In its decision upholding the Examiner, the Board further explained that when “the claimed and prior art products are … produced by identical or substantially identical processes, a prima facie case of either anticipation or obviousness has been established.” However, neither the Examiner nor the Board relied on any evidence that the process actually produced a cable with the claimed 30% reduction limitation.
The Federal Circuit held that the Board erred in relying on inherency in making its obviousness determination. It cautioned that the use of inherency in the context of obviousness must be carefully circumscribed because something inherent is not necessarily known, and something unknown cannot be obvious. See Honeywell Int’l v. Mexichem Amanco Holding S.A., 865 F.3d 1348, 1354 (Fed. Cir. 2017). Although inherency can supply a missing claim limitation in an obviousness analysis, the limitation at issue necessarily must be present to be inherently disclosed in a reference. See PAR Pharm., Inc. v. TWI Pharm., Inc., 773 F.3d 1186, 1194–96 (Fed. Cir. 2014) (emphasis added). Here, the Board cited no evidence that the claimed reduction of 30% in the pulling force would necessarily result from the process in Summers, but rather relied on evidence “that is merely renders that limitation obvious.”
In rejecting the Board’s analysis, the Federal Circuit explained that “the Board erred in relying on inherency without finding that Summers necessarily would achieve a 30% reduction in pulling force, but rather finding that it merely renders that limitation obvious.”

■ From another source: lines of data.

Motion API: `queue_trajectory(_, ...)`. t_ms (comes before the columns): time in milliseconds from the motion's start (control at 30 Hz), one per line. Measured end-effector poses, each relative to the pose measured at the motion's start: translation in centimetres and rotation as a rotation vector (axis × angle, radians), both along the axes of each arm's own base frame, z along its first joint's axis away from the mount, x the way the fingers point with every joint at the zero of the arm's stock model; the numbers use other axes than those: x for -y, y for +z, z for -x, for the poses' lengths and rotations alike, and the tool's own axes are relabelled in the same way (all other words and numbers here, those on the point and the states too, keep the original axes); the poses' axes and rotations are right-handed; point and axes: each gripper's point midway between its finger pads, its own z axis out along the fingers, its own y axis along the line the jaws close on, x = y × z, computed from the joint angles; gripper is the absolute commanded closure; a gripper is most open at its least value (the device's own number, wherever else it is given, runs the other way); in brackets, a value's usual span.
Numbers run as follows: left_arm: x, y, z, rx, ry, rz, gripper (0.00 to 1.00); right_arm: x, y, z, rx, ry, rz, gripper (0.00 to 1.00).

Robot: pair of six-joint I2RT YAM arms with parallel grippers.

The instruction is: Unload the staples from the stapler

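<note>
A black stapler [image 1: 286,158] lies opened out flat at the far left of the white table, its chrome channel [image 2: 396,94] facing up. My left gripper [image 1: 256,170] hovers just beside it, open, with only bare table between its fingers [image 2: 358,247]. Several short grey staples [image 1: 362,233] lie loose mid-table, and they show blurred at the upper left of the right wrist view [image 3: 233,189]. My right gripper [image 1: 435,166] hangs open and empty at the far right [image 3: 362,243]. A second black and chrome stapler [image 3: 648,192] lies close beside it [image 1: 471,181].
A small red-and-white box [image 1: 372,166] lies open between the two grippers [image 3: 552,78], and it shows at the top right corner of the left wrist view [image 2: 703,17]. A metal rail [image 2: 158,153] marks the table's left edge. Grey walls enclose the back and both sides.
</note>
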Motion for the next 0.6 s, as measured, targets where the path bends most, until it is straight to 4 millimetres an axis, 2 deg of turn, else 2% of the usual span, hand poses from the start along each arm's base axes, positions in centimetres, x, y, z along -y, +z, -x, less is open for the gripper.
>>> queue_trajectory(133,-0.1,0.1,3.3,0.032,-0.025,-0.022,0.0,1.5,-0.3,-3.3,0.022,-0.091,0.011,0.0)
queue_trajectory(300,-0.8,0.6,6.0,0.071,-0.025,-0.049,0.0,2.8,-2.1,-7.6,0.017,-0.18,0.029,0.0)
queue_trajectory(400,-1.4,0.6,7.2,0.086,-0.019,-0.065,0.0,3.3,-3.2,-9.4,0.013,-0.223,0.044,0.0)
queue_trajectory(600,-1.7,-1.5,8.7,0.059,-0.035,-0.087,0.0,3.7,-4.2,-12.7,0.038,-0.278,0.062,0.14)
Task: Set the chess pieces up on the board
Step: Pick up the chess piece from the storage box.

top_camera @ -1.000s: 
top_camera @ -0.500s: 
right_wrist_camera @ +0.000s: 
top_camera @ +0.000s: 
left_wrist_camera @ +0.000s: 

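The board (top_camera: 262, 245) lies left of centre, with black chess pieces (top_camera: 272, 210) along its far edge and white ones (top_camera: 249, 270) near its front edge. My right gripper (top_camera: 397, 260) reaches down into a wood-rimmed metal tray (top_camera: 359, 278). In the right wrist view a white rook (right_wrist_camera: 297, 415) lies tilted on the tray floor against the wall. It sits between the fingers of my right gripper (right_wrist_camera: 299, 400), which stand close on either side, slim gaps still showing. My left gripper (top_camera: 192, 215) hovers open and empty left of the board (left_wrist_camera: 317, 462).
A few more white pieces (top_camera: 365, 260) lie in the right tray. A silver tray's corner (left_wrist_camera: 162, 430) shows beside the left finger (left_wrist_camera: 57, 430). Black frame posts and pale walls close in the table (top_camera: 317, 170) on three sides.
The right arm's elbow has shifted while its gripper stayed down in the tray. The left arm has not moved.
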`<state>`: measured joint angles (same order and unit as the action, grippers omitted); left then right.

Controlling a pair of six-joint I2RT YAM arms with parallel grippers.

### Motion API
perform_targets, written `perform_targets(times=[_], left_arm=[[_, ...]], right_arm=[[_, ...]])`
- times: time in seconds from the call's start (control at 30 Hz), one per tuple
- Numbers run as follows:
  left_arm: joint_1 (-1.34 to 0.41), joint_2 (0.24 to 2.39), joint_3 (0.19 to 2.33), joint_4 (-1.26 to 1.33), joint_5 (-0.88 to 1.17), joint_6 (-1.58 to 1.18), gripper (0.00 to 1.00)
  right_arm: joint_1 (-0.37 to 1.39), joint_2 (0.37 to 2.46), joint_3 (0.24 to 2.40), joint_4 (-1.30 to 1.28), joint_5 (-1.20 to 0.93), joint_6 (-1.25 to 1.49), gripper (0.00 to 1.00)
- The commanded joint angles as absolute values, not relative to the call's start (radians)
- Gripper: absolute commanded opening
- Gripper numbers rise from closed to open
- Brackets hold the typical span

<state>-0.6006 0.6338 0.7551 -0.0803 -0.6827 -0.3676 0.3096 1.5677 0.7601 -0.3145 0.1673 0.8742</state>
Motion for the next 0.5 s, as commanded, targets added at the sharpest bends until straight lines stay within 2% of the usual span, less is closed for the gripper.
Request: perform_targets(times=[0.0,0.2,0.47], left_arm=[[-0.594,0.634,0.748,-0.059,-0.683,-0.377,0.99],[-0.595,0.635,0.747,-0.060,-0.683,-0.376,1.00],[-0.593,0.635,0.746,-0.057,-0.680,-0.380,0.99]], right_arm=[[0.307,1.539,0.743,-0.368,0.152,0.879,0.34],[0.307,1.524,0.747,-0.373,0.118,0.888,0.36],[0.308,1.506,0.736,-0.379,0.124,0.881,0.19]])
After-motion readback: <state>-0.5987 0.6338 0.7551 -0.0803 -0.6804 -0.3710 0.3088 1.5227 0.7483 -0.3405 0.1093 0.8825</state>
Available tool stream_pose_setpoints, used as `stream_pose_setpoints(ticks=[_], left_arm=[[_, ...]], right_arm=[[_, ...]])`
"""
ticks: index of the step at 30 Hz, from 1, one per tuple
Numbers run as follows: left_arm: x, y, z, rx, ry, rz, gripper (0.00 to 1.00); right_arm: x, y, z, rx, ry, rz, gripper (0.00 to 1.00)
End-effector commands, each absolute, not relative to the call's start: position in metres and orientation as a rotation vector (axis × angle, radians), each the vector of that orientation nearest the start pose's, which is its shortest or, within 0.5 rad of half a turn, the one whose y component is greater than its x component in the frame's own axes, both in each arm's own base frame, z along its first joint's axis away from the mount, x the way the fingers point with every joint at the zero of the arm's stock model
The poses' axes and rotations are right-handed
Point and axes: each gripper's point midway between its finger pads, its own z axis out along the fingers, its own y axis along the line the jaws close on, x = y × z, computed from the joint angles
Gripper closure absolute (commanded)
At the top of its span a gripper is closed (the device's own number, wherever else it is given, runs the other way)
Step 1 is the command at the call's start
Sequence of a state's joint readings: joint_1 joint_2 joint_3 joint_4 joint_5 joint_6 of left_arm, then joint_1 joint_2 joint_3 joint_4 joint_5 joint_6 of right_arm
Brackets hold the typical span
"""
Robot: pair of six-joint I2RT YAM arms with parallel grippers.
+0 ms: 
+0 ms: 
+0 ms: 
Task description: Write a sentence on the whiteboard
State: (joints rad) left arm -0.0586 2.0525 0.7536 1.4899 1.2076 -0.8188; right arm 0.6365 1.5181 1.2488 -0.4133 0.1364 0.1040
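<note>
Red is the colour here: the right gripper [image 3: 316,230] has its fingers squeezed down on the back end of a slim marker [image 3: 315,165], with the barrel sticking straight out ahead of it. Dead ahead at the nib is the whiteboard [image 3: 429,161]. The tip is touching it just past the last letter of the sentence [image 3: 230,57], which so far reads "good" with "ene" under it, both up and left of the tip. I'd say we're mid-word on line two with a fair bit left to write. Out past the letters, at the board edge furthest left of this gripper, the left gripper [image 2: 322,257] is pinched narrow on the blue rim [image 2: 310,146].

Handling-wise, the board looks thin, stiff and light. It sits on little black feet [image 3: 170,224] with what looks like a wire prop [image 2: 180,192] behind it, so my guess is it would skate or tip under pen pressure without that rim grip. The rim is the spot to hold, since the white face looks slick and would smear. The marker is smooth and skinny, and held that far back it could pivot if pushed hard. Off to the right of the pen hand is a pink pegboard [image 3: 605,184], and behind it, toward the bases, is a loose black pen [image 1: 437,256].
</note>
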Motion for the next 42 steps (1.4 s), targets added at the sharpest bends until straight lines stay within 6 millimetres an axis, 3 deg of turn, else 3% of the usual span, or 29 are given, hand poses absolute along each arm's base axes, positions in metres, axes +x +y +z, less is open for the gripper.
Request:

The Federal Circuit concluded that the Board’s error was harmless because the claims were obvious without the need for a finding that the claim limitation was inherently present. The Federal Circuit found that the Board made the necessary underlying factual findings to support an obviousness determination without the need for a finding of inherency, because where all process limitations are expressly disclosed, except for the functionally expressed limitation (i.e. the 30% reduction in pulling force), the PTO can require the applicant to prove that the prior art does not possess the characteristic. See In re Best, 562 F.2d 1252, 1254–55 (CCPA 1977). The Court explained that “[s]imply because Summers never quantified the reduction in pulling force achieved by its disclosed embodiments does not preclude the possibility, or even likelihood, that its process achieved at least a 30% reduction, especially since its stated purpose was the same as that of the ’301 patent—to reduce the pulling force on the cable for ease of installation. In the absence of any evidence that the claimed 30% reduction would have been unexpected in light of the Summers disclosure, there is no indication that the limitation is anything other than mere quantification of the results of a known process.”
When arguing inherency, including in an inherent obviousness argument, it is important to present sufficient evidence that the claimed limitation would necessarily result, not that it would be an obvious result. When rebutting an inherency argument for functionally expressed limitations, patentees should consider the presentation of reports or testing providing a counter-example where the relevant element is not obtained.